What needs to be done -> Give the listing below again exactly, but without any of its pictures.

Information supplied ->
——————————

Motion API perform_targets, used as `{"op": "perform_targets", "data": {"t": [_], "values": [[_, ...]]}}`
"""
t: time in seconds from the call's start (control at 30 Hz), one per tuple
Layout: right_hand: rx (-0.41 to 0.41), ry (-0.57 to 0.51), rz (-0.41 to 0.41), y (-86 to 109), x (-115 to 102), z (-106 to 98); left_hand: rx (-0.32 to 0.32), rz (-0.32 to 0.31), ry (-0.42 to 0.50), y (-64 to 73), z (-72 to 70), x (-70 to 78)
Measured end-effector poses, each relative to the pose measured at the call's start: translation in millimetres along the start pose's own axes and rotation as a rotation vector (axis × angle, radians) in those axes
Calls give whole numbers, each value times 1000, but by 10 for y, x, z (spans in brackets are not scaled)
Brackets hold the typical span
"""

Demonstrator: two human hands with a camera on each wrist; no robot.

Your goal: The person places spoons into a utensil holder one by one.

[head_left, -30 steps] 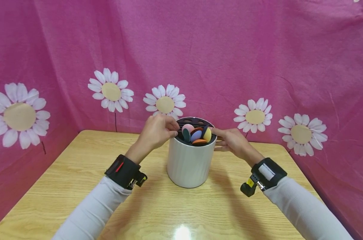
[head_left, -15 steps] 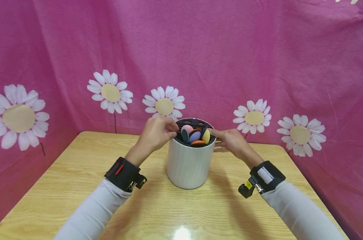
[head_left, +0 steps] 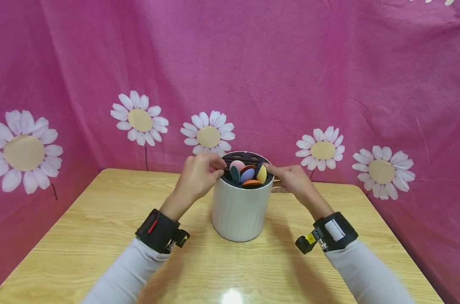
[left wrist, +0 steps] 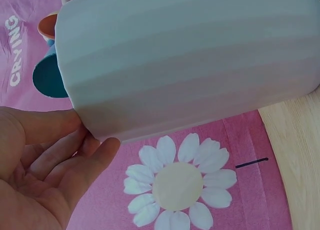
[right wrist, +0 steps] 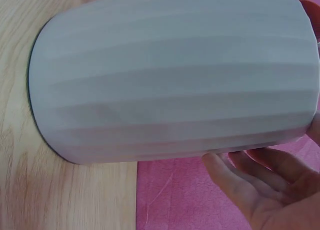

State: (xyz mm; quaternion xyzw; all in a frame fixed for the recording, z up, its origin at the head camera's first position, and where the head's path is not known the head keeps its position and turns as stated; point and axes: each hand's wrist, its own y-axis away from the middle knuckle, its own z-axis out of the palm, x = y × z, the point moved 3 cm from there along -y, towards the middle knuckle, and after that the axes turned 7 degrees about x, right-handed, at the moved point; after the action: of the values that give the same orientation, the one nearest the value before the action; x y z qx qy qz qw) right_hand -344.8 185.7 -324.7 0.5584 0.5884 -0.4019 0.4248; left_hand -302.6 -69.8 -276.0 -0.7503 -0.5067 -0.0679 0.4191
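A white ribbed round utensil holder (head_left: 239,213) stands upright on the table. Its black insert (head_left: 246,155) has round holes at the back. Several things with oval ends stick out of the top, among them a pink one (head_left: 237,165), a teal one (left wrist: 49,75), a lavender one (head_left: 247,175), a yellow one (head_left: 262,174) and an orange one (head_left: 251,183). My left hand (head_left: 198,175) pinches the holder's rim on the left. On the right side my right hand (head_left: 293,180) grips it, thumb at the rim and fingers along the outer wall. The lower parts of the colored things are hidden inside.
The wooden table (head_left: 169,270) extends around the holder. Behind it and at both sides hangs a pink cloth (head_left: 268,76) with white daisies. Black bands with small cameras sit on both wrists.
Both wrists sit slightly lower in the head view, the right one also a little further left. The hands keep their hold on the rim, and the holder stays in place.
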Motion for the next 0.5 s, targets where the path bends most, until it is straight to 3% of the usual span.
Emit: {"op": "perform_targets", "data": {"t": [0.2, 0.5], "values": [[76, 53, -49, 11, 23, 54, 88, 10, 14, 75, 25, -26], [366, 100, -209, 126, 114, 90, 284, 45, 133, 176, 71, -68]]}}
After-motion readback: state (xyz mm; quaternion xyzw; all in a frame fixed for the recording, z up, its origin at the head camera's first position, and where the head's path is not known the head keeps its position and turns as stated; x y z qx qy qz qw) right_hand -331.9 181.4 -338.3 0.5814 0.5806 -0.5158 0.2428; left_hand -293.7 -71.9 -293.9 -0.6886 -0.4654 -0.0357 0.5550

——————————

Result below ->
Motion API perform_targets, used as `{"op": "perform_targets", "data": {"t": [_], "values": [[_, ...]]}}`
"""
t: time in seconds from the call's start (control at 30 Hz), one per tuple
Layout: right_hand: rx (-0.41 to 0.41), ry (-0.57 to 0.51), rz (-0.41 to 0.41), y (-86 to 109), x (-115 to 102), z (-106 to 98); left_hand: rx (-0.32 to 0.32), rz (-0.32 to 0.31), ry (-0.42 to 0.50), y (-64 to 73), z (-72 to 70), x (-70 to 78)
Measured end-effector poses, each relative to the pose measured at the call's start: translation in millimetres along the start pose's own axes and rotation as a rotation vector (axis × angle, radians) in those axes
Calls give whole numbers, each value times 1000, but by 10 for y, x, z (spans in brackets are not scaled)
Brackets hold the typical span
"""

Demonstrator: two human hands with a camera on each wrist; no robot.

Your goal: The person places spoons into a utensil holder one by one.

[head_left, -30 steps] 
[head_left, -15 steps] 
[head_left, +0 steps] 
[left wrist, +0 steps] 
[right wrist, +0 steps] 

State: (xyz mm; quaternion xyzw; all in a frame fixed for the recording, z up, its origin at the head camera's first position, and where the head's path is not known the head keeps its position and turns as stated; point and axes: each hand's wrist, its own y-axis away from the middle knuckle, its own z-axis out of the palm, x = y × z, the point moved 3 cm from there along -y, towards the middle knuckle, and after that the axes turned 7 degrees about x, right-handed, at the moved point; after the action: of the values that give the same orientation, the one nearest the value before the action; x y z qx qy qz qw) right_hand -344.8 185.7 -324.7 0.5584 0.5884 -0.4019 0.4248; left_hand -302.6 -69.8 -276.0 -0.7503 -0.5067 -0.0679 0.4191
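A white ribbed round utensil holder (head_left: 239,213) stands upright on the table. Its black insert (head_left: 246,155) has round holes at the back. Several things with oval ends stick out of the top, among them a pink one (head_left: 237,165), a teal one (left wrist: 49,75), a lavender one (head_left: 247,175), a yellow one (head_left: 262,174) and an orange one (head_left: 251,183). My left hand (head_left: 198,175) pinches the holder's rim on the left. On the right side my right hand (head_left: 293,180) grips it, thumb at the rim and fingers along the outer wall. The lower parts of the colored things are hidden inside.
The wooden table (head_left: 169,270) extends around the holder. Behind it and at both sides hangs a pink cloth (head_left: 268,76) with white daisies. Black bands with small cameras sit on both wrists.
Both wrists sit slightly lower in the head view, the right one also a little further left. The hands keep their hold on the rim, and the holder stays in place.
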Motion for the next 0.5 s, targets where the path bends most, until it is straight to 3% of the usual span.
Emit: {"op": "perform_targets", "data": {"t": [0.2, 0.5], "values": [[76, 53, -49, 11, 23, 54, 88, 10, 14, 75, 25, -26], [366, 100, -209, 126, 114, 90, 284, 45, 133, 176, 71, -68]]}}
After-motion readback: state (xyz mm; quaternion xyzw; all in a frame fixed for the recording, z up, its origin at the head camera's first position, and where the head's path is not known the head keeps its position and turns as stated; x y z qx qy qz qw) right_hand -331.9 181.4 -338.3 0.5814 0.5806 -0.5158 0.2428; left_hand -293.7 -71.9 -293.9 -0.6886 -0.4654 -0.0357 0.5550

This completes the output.